No, this Post is about the Rights of the States, as defined by the 10th Amendment. Each State is intended to be a “Sovereign Body,” entitled to Govern Itself in all regards that are not SPECIFICALLY delineated in the United States Constitution. Under the 10th Amendment, the Powers of the FEDERAL GOVERNMENT are specifically limited. The responsibility of FEDERAL JUDGES in regards to STATE LAWS is to determine 1) if the Statute violates the Authority of the Federal Government as defined by the Constitution; and 2) if the Statute conforms to Federal Law, which must already conform to the Constitution. Beyond that, the States and the People retain the rights CONSTITUTIONALLY to enact their own “Community Standards” in regards to a wide array of issues. Want to gamble? Some states have statewide bans on ALL GAMING, while others allow it either in certain areas or across the entire state. How about wanting to have sex with a prostitute? Head to Nevada, where certain counties have ruled it to be a legal activity. Want to smoke marijuana? Give it a little while longer and you may get your chance in California!

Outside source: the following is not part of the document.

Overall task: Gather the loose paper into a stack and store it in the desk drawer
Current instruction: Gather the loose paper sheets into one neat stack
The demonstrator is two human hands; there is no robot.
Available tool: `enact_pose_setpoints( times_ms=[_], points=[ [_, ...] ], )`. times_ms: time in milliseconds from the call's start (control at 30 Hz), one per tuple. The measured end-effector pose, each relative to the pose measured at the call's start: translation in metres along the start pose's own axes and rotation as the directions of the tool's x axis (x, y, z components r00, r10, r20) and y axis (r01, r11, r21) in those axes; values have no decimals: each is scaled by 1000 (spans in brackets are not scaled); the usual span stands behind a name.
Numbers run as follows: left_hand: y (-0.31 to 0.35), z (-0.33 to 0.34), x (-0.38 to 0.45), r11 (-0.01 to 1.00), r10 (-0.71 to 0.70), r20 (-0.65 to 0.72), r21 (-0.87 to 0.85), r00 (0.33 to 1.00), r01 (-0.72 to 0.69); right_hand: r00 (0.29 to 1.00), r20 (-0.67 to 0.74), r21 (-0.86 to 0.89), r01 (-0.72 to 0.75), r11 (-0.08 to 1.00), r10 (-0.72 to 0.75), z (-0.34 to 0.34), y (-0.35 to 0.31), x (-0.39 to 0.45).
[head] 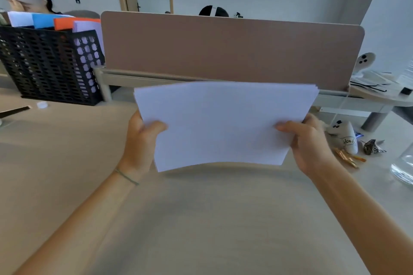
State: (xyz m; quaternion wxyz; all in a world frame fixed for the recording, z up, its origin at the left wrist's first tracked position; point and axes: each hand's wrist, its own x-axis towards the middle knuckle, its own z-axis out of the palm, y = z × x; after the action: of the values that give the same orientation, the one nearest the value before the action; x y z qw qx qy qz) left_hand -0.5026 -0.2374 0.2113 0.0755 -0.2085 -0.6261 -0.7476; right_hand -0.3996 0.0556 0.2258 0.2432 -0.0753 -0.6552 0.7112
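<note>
A stack of white paper (223,123) is held in the air above the light wooden desk (201,219), its sheets roughly aligned and slightly fanned at the top right corner. My left hand (140,140) grips the stack's left edge, thumb on top. My right hand (308,143) grips the right edge the same way. The stack's lower edge bows upward, lifted off the desk. No drawer is in view.
A black mesh basket (49,69) with coloured folders stands at the back left. A brown divider panel (223,49) runs along the desk's far edge. A small white plush toy (345,138), wrappers and a clear glass jar (404,165) lie at the right. People sit beyond the divider.
</note>
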Motion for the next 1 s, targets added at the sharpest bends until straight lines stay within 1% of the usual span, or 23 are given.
enact_pose_setpoints(
  times_ms=[67,133,200,233,300,400,433,467,533,600,633,667,733,767,800,833,867,900,933,967,1000],
  points=[
    [-20,1,-10,996,-87,-37,21,996,88,999,-36,-37,-37,999,36,-2,22,-12],
    [-32,3,-15,985,-173,-86,-8,981,173,998,-35,-32,-60,998,59,-3,38,-20],
    [-31,4,-9,978,-206,-97,-29,974,204,998,-31,-53,-48,997,46,-4,37,-17],
    [-29,1,-4,976,-215,-70,-29,974,214,999,-26,-97,-27,995,25,-6,31,-14],
    [-20,-6,6,980,-200,34,1,979,200,999,2,-204,46,978,-46,-11,6,-3],
    [13,-20,20,990,-139,210,38,968,134,985,90,-382,172,908,-149,-14,-57,14],
    [27,-24,25,993,-111,263,62,958,98,975,140,-462,221,859,-175,-12,-81,19],
    [41,-25,30,992,-93,329,111,940,59,961,194,-555,273,786,-197,-7,-104,23],
    [65,-16,39,977,-84,450,212,889,-16,927,312,-715,373,591,-208,8,-143,29],
    [79,8,41,972,-76,515,231,854,-53,882,436,-786,470,401,-178,31,-167,30],
    [81,24,39,973,-65,507,225,859,-59,866,475,-806,500,316,-158,43,-173,28],
    [81,39,37,974,-41,467,217,883,-70,855,497,-822,518,236,-145,55,-178,26],
    [73,62,29,978,7,311,195,950,-71,847,504,-848,522,90,-168,68,-186,19],
    [66,69,25,983,9,231,174,973,-50,857,485,-865,500,52,-176,68,-189,17],
    [60,71,20,989,-2,165,148,986,-22,876,451,-885,464,41,-169,62,-191,15],
    [55,72,14,993,-13,109,122,994,-1,898,408,-904,423,66,-162,51,-190,13],
    [51,70,9,995,-23,70,94,997,16,921,350,-910,378,172,-172,38,-183,13],
    [47,69,5,997,-34,46,66,998,31,941,284,-861,334,384,-182,24,-171,12],
    [45,68,0,998,-42,36,46,998,40,955,229,-702,296,647,-188,11,-156,10],
    [45,69,-3,999,-41,40,29,998,40,969,165,-446,241,862,-186,4,-139,5],
    [44,71,-6,999,-36,50,10,998,36,979,125,-184,186,965,-164,0,-123,0]
  ],
)
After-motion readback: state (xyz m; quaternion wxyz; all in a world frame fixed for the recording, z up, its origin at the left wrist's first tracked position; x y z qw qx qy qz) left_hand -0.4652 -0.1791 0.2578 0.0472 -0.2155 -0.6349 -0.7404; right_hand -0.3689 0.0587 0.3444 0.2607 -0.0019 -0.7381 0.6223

The Federal Government has extended its powers dramatically over the past 150 years. Think I’m exaggerating? In 1860, Abraham Lincoln was elected as President of the United States without winning a single Southern “Slave” State. Though personally opposed to Slavery, he did not campaign on a platform of Abolition, and had no intention of forcing the issue. Within days of the election, South Carolina seceded from the Union, fearing that the 10th Amendment would not be enforced and that its “RIGHT” to maintain Slavery would be challenged. What followed was the Civil War, fought not over Slavery, per se, but to protect the UNION of the United States. Emancipation was not a “Humanitarian” policy. It was a weapon, first used as an enticement to Southern States to rejoin the Union (The first Emancipation Proclamation issued a deadline to rejoin and retain “Slaveholding Rights.), and then to encourage uprisings by Slaves to win the war. (Let me be clear: I do not yearn to go back to the days of Slavery, but the issue is clearly shown by this example. The threat of usurping the Sovereignty of the States is a REAL CONCERN, and has already spawned ONE Civil War.)

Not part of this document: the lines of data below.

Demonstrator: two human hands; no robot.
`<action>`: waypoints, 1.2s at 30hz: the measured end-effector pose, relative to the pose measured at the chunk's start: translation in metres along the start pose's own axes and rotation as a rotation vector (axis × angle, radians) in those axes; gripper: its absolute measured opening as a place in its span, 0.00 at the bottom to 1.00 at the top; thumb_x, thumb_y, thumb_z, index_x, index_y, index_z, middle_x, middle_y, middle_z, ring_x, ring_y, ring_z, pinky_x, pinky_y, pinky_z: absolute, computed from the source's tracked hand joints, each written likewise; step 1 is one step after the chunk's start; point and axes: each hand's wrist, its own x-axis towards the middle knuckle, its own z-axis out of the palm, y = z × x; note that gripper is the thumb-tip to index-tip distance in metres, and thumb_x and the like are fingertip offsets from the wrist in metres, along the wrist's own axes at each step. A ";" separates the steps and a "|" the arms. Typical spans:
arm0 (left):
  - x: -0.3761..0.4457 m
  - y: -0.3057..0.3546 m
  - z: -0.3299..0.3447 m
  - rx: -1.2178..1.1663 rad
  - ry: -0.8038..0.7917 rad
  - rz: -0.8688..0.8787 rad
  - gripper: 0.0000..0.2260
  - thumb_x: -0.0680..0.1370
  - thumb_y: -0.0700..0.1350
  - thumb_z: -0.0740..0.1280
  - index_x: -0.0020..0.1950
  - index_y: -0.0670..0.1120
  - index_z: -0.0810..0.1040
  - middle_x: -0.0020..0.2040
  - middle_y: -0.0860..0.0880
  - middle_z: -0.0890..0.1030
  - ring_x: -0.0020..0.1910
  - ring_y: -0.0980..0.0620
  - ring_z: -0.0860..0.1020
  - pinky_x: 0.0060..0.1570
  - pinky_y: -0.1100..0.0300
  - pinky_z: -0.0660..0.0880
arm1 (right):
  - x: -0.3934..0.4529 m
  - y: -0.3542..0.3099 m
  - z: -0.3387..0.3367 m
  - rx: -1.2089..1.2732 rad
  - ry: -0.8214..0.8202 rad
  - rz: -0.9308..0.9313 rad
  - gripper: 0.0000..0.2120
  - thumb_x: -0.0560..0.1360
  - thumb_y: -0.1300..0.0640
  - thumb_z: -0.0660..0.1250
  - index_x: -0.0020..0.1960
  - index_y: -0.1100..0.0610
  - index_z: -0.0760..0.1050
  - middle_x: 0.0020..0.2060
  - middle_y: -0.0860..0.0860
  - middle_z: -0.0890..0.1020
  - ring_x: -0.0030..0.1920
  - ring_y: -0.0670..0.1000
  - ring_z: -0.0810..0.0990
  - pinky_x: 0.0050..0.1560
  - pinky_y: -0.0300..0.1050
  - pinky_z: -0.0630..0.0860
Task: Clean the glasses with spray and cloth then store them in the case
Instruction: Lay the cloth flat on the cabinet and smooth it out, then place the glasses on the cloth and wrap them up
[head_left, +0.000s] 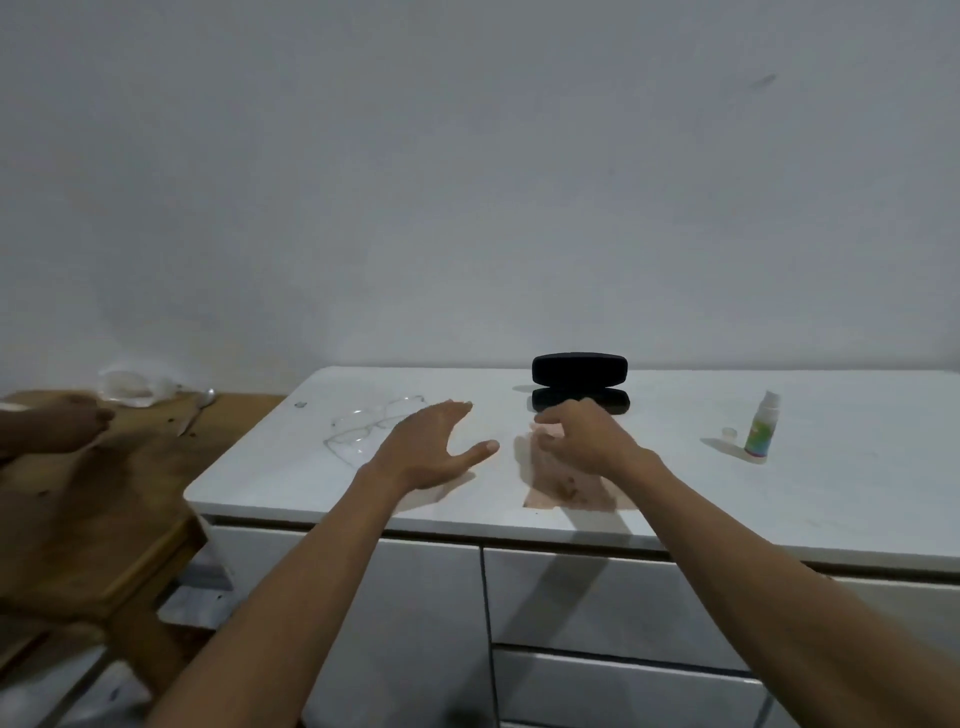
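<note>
Glasses (374, 427) lie beside the spread left hand (434, 447); right hand (584, 436) pinches the cloth (569, 486).

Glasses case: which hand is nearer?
Right. The right hand is just in front of the open glasses case, over the cloth. The left hand is farther left, beside the glasses.

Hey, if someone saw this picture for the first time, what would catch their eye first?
Probably the black case, open at the back of the white cabinet top. In front of it, the right hand pinches a stained pinkish cloth, while the open left hand hovers beside clear-framed glasses. A small spray bottle stands far right.
</note>
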 end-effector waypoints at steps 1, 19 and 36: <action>-0.007 -0.011 -0.007 -0.007 0.053 -0.026 0.35 0.78 0.70 0.60 0.79 0.51 0.65 0.79 0.52 0.67 0.78 0.51 0.64 0.75 0.52 0.61 | 0.005 -0.011 0.006 -0.007 0.001 -0.032 0.17 0.79 0.51 0.70 0.65 0.58 0.82 0.60 0.53 0.86 0.62 0.54 0.83 0.64 0.52 0.78; -0.057 -0.128 -0.007 0.065 0.372 -0.114 0.09 0.78 0.41 0.72 0.57 0.47 0.86 0.66 0.45 0.81 0.66 0.45 0.78 0.61 0.50 0.77 | 0.068 -0.079 0.091 -0.092 0.005 -0.195 0.15 0.81 0.57 0.66 0.64 0.44 0.82 0.58 0.54 0.85 0.60 0.57 0.82 0.53 0.46 0.73; 0.040 -0.024 -0.012 -0.495 0.522 -0.152 0.04 0.76 0.43 0.74 0.49 0.45 0.87 0.45 0.48 0.88 0.42 0.50 0.85 0.51 0.52 0.81 | 0.045 -0.010 -0.007 0.261 0.472 -0.084 0.07 0.80 0.62 0.66 0.53 0.55 0.83 0.43 0.47 0.87 0.43 0.51 0.84 0.48 0.49 0.80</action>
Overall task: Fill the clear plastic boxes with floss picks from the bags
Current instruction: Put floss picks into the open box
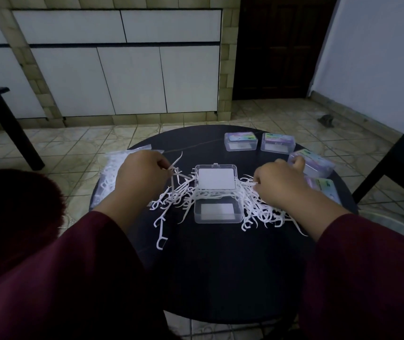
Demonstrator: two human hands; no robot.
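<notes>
— Pinching what, the left hand [139, 173]?
— Floss picks [174, 166], tips pointing up-right. Right hand [279, 183] pinches the loose pile beside the open box [216, 209], mid-table [220, 266].

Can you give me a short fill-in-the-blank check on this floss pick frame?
1. The open clear box stands ____ the two hands.
2. The left hand pinches a few ____.
3. The bag of picks lies at the table's ____ edge.
4. Loose picks lie on the ____ table.

Missing words: between; floss picks; left; black
</notes>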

The imposition of Federal Power over Sovereign States was a concern dating back to the writing of the Constitution, and the Articles of Confederation before that. The battle between the Federalists (Pro-Constitution) and Anti-Federalists (Pro-Confederation) related directly to the Authority of the States to govern themselves in MOST REGARDS, and the compromise between the two positions was to INTENTIONALLY LIMIT the authority of the Federal Government. Somehow, however, after the Civil War, that power struggle shifted, and the Federal Government has become a growing, power-consuming body that has essentially rendered the States impotent, not to mention the rights of the People to adopt their own Community Standards for conduct and self-preservation.
In both the California and Arizona examples, the Federal Government has clearly acted beyond the scope of its Constitutional Authority, and when it acts outside of the WILL OF THE PEOPLE, as it has in both of these cases, it walks a slippery and dangerous slope. When the Government treats the MAJORITY OF THE PEOPLE as the enemy and legislates AGAINST THEIR WILL, there is TYRANNY. It’s what sparked our Revolution, and it’s the fear of that Tyranny that sparked the Civil War.
Hopefully, our Government will learn from history and step back now before it is too late. I hope it is not too late already.